When Jason O’Keefe blows in on a wicked, west-coast storm, bloody and battered and looking oddly familiar, Shell Landry is intrigued but wary. She has good reason for both reactions, the first is the secret she must protect, the second, her instant attraction to him. When he explains that they did meet years ago and far away as children, her wariness grows, turning nearly to panic. Why has he come? What does he know? What will he do if he learns her secret?

Shell has knowledge that must be kept from any stranger, a secret she has held for most of her life, information which, if revealed, could destroy a person she holds very dear. Jase poses a distinct threat to the sanctity of that confidentiality, but when he reveals his reason for coming to her, not by accident as she thought, but because he needs her help, she is torn.
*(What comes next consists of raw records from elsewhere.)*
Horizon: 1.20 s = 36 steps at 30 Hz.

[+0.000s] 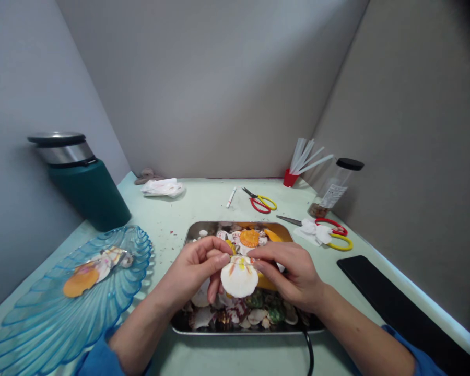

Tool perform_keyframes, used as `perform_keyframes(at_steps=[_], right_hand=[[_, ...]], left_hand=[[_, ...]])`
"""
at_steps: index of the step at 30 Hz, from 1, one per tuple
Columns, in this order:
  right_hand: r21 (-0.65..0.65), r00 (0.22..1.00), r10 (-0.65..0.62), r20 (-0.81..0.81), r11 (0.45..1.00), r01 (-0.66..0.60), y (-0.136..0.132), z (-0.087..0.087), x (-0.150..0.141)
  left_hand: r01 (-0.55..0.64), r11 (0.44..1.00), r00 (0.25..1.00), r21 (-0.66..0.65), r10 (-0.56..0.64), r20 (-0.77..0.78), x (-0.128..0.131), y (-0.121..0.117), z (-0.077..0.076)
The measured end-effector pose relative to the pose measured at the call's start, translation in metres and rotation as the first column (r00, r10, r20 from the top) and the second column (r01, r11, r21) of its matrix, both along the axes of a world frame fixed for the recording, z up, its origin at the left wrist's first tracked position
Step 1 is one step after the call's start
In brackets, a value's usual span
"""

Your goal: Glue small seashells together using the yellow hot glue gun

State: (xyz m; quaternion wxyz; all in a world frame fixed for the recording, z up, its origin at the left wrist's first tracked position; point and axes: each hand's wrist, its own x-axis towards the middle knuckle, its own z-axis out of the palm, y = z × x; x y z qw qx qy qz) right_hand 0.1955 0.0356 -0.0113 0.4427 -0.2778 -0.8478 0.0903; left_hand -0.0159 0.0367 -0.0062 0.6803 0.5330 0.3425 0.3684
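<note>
A white scallop shell with yellow and orange marks near its hinge hangs between my hands, above a metal tray full of shells. My left hand is closed in a pinch at the shell's upper left edge. On the upper right, the thumb and forefinger of my right hand pinch close to the hinge. Whether something thin runs between the fingertips is too small to tell. Behind the hands, an orange scallop shell lies in the tray. Green, brown and white shells fill its front part.
At left are a blue shell-shaped dish holding a few shells and a green bottle. Scissors, more scissors, a red cup of glue sticks and a clear jar stand behind. A black cable crosses the tray's front edge.
</note>
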Motion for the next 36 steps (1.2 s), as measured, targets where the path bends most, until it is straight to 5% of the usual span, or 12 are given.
perform_keyframes(at_steps=[36], right_hand=[[0.044,0.998,-0.035,-0.045,0.998,0.037,0.0002,0.0012,-0.0006]], left_hand=[[-0.050,0.995,0.998,0.083,0.052,-0.027,0.0026,-0.0017,0.0005]])
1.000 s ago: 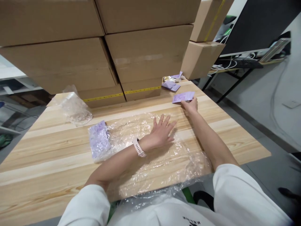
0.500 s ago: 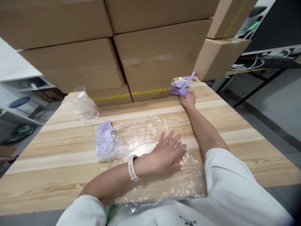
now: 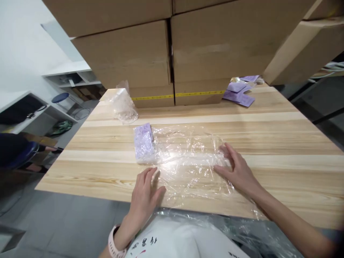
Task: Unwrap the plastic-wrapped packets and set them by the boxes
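Observation:
A clear plastic bag [image 3: 188,150] lies flat on the wooden table, its near end hanging over the front edge against my shirt. Inside its far left end sits a purple packet [image 3: 143,140]. My left hand [image 3: 145,195] rests at the bag's near left side, fingers and thumb apart, holding nothing. On the bag's right side is my right hand [image 3: 236,168], thumb and fingers spread and touching the film. Several purple packets [image 3: 240,94] lie in a loose pile at the table's far right, away from both hands.
Stacked cardboard boxes [image 3: 129,57] line the back of the table, with a yellow measuring tape [image 3: 199,94] along their base. A crumpled clear plastic bag [image 3: 123,105] lies at the far left. Beyond the table's left edge, part of a seated person [image 3: 16,150] shows beside shelves.
My right hand has left a packet at the far-right pile and come back to the bag's right side. My left hand has moved from the bag's middle to its near left. The view has turned left.

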### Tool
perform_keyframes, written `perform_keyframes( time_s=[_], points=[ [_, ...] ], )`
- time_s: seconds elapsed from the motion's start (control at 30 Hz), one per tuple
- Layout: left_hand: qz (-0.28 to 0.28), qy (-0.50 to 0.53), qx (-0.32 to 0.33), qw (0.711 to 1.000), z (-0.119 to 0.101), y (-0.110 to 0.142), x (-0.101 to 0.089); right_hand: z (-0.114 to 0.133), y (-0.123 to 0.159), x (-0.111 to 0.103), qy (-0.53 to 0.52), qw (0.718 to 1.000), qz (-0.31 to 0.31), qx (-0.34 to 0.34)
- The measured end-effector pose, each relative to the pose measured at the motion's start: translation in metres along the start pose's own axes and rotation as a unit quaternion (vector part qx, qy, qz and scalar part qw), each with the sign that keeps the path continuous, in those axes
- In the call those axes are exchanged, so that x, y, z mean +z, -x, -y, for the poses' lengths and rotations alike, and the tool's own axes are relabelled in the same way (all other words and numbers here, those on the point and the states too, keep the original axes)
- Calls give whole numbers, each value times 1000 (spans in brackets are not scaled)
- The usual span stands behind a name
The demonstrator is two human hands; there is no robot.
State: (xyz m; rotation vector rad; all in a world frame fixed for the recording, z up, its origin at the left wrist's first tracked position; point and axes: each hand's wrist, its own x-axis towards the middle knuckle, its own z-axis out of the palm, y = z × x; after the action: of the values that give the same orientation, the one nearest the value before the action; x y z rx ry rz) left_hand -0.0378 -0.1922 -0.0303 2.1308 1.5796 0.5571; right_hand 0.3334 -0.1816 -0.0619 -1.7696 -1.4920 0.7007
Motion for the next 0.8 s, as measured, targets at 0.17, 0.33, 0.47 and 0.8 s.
perform_keyframes(
  time_s=[0.17,0.33,0.47,0.8],
  points=[
    [104,231,-17,967,-15,-2,19,46,16,45,-70,979,166,-92],
    [104,282,70,951,-36,-16,12,106,23,62,-224,889,367,-159],
    [75,316,94,941,-24,-21,-19,136,22,57,-185,855,343,-343],
    [-517,176,-40,837,109,-150,-143,102,-22,113,-106,957,21,-269]
  ],
)
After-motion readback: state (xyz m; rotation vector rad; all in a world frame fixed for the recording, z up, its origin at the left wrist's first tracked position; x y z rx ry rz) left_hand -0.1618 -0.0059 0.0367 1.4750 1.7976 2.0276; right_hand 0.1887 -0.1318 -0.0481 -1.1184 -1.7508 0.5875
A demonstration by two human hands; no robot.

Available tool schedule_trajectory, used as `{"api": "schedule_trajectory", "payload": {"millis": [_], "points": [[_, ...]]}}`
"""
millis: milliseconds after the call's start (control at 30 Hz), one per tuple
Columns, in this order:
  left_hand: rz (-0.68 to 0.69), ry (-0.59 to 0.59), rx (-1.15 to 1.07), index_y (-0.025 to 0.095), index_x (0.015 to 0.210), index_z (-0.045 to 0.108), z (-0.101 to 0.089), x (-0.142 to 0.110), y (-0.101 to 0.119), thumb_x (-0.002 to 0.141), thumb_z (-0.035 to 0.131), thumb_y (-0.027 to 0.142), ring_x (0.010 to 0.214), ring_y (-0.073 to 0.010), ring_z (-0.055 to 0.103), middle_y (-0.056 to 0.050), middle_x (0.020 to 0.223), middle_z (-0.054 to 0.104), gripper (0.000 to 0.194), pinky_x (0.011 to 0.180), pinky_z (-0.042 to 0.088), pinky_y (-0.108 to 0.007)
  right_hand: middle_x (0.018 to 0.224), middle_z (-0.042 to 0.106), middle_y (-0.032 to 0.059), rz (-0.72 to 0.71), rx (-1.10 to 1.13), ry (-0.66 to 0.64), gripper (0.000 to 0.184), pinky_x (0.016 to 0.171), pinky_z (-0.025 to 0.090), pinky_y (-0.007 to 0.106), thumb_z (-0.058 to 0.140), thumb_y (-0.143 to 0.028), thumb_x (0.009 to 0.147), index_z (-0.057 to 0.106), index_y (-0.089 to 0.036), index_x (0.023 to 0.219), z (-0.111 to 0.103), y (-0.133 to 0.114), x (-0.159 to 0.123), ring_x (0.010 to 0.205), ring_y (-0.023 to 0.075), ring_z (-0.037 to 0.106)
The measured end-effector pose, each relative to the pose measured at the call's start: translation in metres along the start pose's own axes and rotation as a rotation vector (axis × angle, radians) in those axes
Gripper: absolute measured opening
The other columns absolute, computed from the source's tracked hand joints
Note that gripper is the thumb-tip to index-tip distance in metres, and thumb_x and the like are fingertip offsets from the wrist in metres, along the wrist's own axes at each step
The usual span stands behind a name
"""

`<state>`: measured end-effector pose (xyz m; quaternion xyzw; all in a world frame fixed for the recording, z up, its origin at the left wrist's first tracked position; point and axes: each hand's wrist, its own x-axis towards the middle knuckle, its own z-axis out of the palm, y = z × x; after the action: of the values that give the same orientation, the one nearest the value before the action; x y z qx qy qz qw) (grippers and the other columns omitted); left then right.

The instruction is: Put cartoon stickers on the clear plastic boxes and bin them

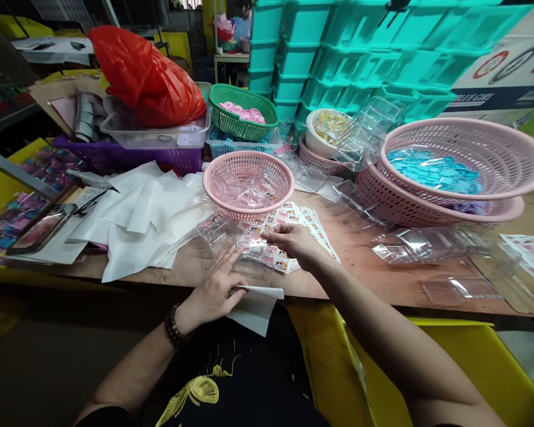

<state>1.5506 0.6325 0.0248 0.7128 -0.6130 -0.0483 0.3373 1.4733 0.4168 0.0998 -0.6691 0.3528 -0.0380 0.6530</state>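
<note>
My left hand (214, 286) is at the front edge of the table. Between its thumb and palm a sheet of white paper (254, 313) is caught, hanging over the edge with its top curled. The fingertips of that hand rest at a clear plastic case (218, 232). My right hand (291, 242) hovers just over the printed sticker sheets (314, 228), thumb and forefinger pinched together. Whatever lies in that pinch is too small to make out. Another clear plastic piece (258, 256) lies between the hands. Directly beyond them stands a pink basket (249, 212) with clear plastic parts inside.
Loose white papers (137, 207) are heaped at left, near a phone (44, 227). Large pink baskets (463, 204) with blue pieces stand at right, behind clear cases (431, 244). A green basket (242, 126), a red bag (146, 77) and stacked teal crates (347, 53) line the back.
</note>
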Motion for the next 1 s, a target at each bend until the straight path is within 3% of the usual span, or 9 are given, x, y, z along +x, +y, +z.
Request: {"api": "schedule_trajectory", "payload": {"millis": [100,233,367,700,1000], "points": [[0.006,0.012,0.0,0.018,0.09,0.07,0.007,-0.001,-0.002,0.088,0.062,0.015,0.151,-0.0337,0.028,-0.013,0.164,0.031,0.009,0.119,0.033,-0.059,0.048,0.048,-0.0057,0.056,-0.123,-0.036,0.039,0.044,0.017,0.024,0.087,-0.041,0.059,0.056,-0.018,0.054,0.006,-0.012,0.01,0.045,0.0053,0.03],[0.012,0.035,0.035,0.018,0.091,0.069,0.009,-0.001,-0.003,0.089,0.061,0.015,0.151,-0.0331,0.029,-0.014,0.162,0.033,0.009,0.118,0.035,-0.059,0.051,0.052,-0.0041,0.146,-0.24,-0.034,0.036,0.045,0.021,0.025,0.09,-0.035,0.059,0.06,-0.017,0.054,0.012,-0.023,0.019,0.046,0.0063,0.034],[0.025,0.045,0.052,0.018,0.09,0.068,0.009,0.0,-0.003,0.09,0.061,0.015,0.151,-0.0321,0.029,-0.014,0.161,0.036,0.008,0.118,0.036,-0.058,0.054,0.056,-0.0025,0.197,-0.288,-0.048,0.033,0.046,0.021,0.025,0.091,-0.032,0.06,0.063,-0.016,0.056,0.016,-0.031,0.024,0.048,0.0067,0.036],[0.037,0.067,0.051,0.018,0.09,0.067,0.011,0.001,-0.001,0.091,0.06,0.017,0.151,-0.0322,0.029,-0.016,0.16,0.037,0.007,0.118,0.036,-0.057,0.044,0.048,-0.0047,0.24,-0.36,-0.04,0.03,0.044,0.019,0.025,0.085,-0.024,0.07,0.062,-0.015,0.053,0.02,-0.038,0.025,0.042,0.0054,0.03],[0.033,0.059,0.052,0.018,0.089,0.067,0.012,0.0,0.0,0.09,0.061,0.016,0.15,-0.0335,0.031,-0.014,0.161,0.036,0.007,0.118,0.036,-0.058,0.048,0.054,-0.0024,0.181,-0.332,-0.045,0.038,0.046,0.022,0.025,0.093,-0.037,0.054,0.061,-0.016,0.051,0.019,-0.032,0.03,0.046,0.0065,0.033]]}}
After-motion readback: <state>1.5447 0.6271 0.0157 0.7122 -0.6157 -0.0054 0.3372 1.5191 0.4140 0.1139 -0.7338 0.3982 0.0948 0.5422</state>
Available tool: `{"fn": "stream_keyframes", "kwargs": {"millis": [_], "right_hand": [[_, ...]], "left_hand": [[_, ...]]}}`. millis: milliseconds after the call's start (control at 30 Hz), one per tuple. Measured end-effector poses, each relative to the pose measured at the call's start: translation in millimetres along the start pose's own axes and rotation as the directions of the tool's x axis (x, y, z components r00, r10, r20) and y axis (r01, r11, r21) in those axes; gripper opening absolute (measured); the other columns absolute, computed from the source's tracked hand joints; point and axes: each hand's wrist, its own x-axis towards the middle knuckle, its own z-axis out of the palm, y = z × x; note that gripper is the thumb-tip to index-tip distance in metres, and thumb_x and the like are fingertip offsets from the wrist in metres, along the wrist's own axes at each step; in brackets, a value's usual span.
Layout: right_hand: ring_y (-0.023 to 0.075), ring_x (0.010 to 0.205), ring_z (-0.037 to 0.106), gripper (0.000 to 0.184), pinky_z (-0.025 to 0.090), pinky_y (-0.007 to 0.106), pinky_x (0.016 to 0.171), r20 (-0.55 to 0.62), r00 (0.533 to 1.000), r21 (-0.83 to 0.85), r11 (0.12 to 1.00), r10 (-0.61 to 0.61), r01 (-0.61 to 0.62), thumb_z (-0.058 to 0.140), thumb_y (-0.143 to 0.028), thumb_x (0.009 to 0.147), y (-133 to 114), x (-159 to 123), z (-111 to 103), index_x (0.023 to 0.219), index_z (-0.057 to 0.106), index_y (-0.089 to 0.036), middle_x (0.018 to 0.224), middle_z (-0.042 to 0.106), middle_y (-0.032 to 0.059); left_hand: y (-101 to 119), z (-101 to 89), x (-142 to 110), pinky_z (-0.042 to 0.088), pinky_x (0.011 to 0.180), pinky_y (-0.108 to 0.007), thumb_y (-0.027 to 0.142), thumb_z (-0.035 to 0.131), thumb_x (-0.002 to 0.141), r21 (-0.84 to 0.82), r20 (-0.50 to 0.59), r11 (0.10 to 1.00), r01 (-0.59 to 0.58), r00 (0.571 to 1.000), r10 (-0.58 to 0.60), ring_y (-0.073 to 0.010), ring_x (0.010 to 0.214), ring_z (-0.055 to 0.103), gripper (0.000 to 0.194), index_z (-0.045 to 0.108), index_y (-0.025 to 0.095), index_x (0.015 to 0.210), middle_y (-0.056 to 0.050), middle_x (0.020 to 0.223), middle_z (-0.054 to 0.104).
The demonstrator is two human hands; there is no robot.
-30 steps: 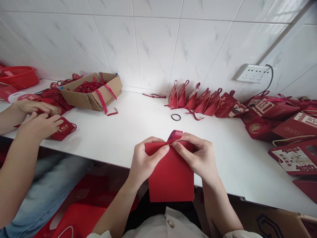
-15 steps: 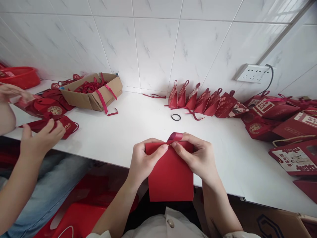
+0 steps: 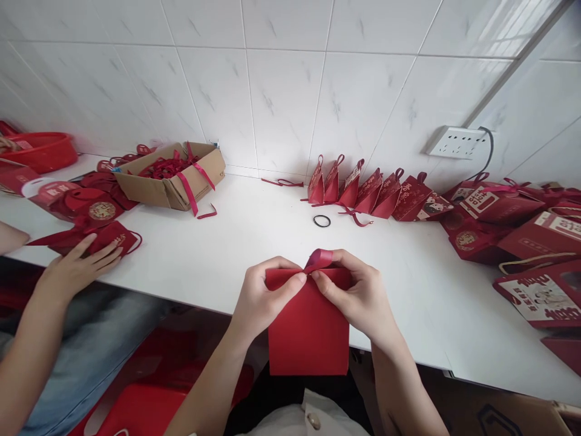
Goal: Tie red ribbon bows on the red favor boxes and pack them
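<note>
The left hand (image 3: pixel 267 297) and the right hand (image 3: pixel 358 290) are both closed on one red carton (image 3: pixel 308 333), pinching its top edge from either side, thumbs in front and nearly meeting at the middle. The carton hangs below the thumbs, in front of the person's body at the near edge of the counter (image 3: pixel 227 254). One dark red ribbon loop (image 3: pixel 321 258) rises from the top edge between the hands, close to the right forefinger.

Beyond them, six small red boxes (image 3: pixel 349 188) with ribbon loops stand in a row near the wall, and one black ring (image 3: pixel 322 221) lies just in front of the row. One cardboard box (image 3: pixel 158 192) at the left holds tangled ribbons (image 3: pixel 166 168), too jumbled to count. The red gift boxes (image 3: pixel 521 233) heaped at the right overlap too much to number. One co-worker's hand (image 3: pixel 84 263) rests on a red bag (image 3: pixel 106 239) at far left, near one red basin (image 3: pixel 48 151).

The counter is white, set against a wall (image 3: pixel 281 109) of pale marbled tiles, with one white power strip (image 3: pixel 458 143) at the right.
</note>
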Motion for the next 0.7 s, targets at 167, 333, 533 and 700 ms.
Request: {"fn": "stream_keyframes", "kwargs": {"millis": [167, 333, 533, 700], "right_hand": [[0.0165, 0.081, 0.067, 0.017, 0.057, 0.027, 0.069, -0.002, 1.000, -0.007, 1.000, -0.001, 0.001, 0.062, -0.023, 0.082, -0.9, 1.6, 3.3, 0.099, 0.062, -0.025, 0.091, 0.070, 0.0012], [0.0126, 0.073, 0.066, 0.016, 0.055, 0.023, 0.067, -0.015, 0.999, 0.006, 0.999, -0.031, 0.031, 0.062, -0.020, 0.082, -0.9, 1.3, 9.8, 0.098, 0.058, -0.025, 0.079, 0.068, -0.0024], [0.0136, 0.077, 0.066, 0.018, 0.054, 0.024, 0.070, 0.003, 0.999, -0.009, 0.999, -0.048, 0.048, 0.061, -0.021, 0.082, 0.5, 2.8, 12.6, 0.100, 0.059, -0.024, 0.080, 0.068, -0.0021], [0.0125, 0.076, 0.064, 0.020, 0.053, 0.023, 0.070, 0.008, 0.998, -0.026, 0.998, -0.065, 0.065, 0.060, -0.019, 0.082, 1.0, 4.4, 12.7, 0.102, 0.060, -0.024, 0.080, 0.067, -0.0027]], "left_hand": [[6.3, -2.5, 5.6, 0.050, 0.073, -0.024, 0.034, 0.067, 0.076, 0.067, 0.008, 0.995, -0.071, 0.997, 0.071, -0.0170, 0.081, 0.065, 0.019, 0.070, 0.020, 0.089, -0.002, 0.086, 0.070], [0.9, 2.9, 6.3, 0.048, 0.068, -0.021, 0.031, 0.064, 0.081, 0.107, -0.116, 0.980, -0.165, 0.977, 0.177, -0.0124, 0.070, 0.060, 0.015, 0.069, 0.019, 0.074, 0.001, 0.072, 0.066], [-2.9, 6.0, 2.0, 0.047, 0.066, -0.021, 0.031, 0.062, 0.082, 0.075, -0.196, 0.986, -0.151, 0.967, 0.163, -0.0111, 0.066, 0.058, 0.017, 0.067, 0.020, 0.071, 0.002, 0.068, 0.064], [-1.9, 6.5, 2.3, 0.047, 0.064, -0.020, 0.031, 0.061, 0.083, 0.077, -0.221, 0.987, -0.138, 0.963, 0.152, -0.0103, 0.064, 0.057, 0.019, 0.064, 0.019, 0.068, 0.003, 0.065, 0.063]]}}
If she doesn’t do as he asks, someone else she loves could be harmed. But still, Shell must walk a careful line.

In contrast to Shell’s reticence Jase finds himself unwillingly revealing a great deal about himself as he tries to convince her to do something she clearly feels is wrong. But the need for immediate action is great. It is so urgent that he presses hard, citing reason after reason, all valid, why he needs her assistance. When she finally agrees, Jase knows that should be the end of it. He’s accomplished what he came for. It’s time to leave. But… He’s as intrigued as she was, and more deeply attracted than he thought possible.

When, after providing him with the help he’d come for, Shell learns exactly who and what Jase is, she finally understands the familiarity she sensed in the beginning. It had nothing to do with their distant, childhood connections and his deliberate seduction was a result only of his greed. Feeling betrayed, she breaks off all contact with him. But, had he seduced her, or had they seduced each other? She’s forced to recognize she’d wanted him as much as he wanted her. As her misery grows so do her doubts. Has he actually perpetrated any of the cruelties she suspects him of, or… has he only told the truth, which is what he always claimed? Worse, though, are her doubts about herself.

Who, exactly, has she been protecting all these years? Whose fears have guided her every action? If the answer is “her own”, then she clearly has to admit it because, unless she can forgive him—and herself—for keeping secrets, the love she’s long dreamed of will continue to be forbidden.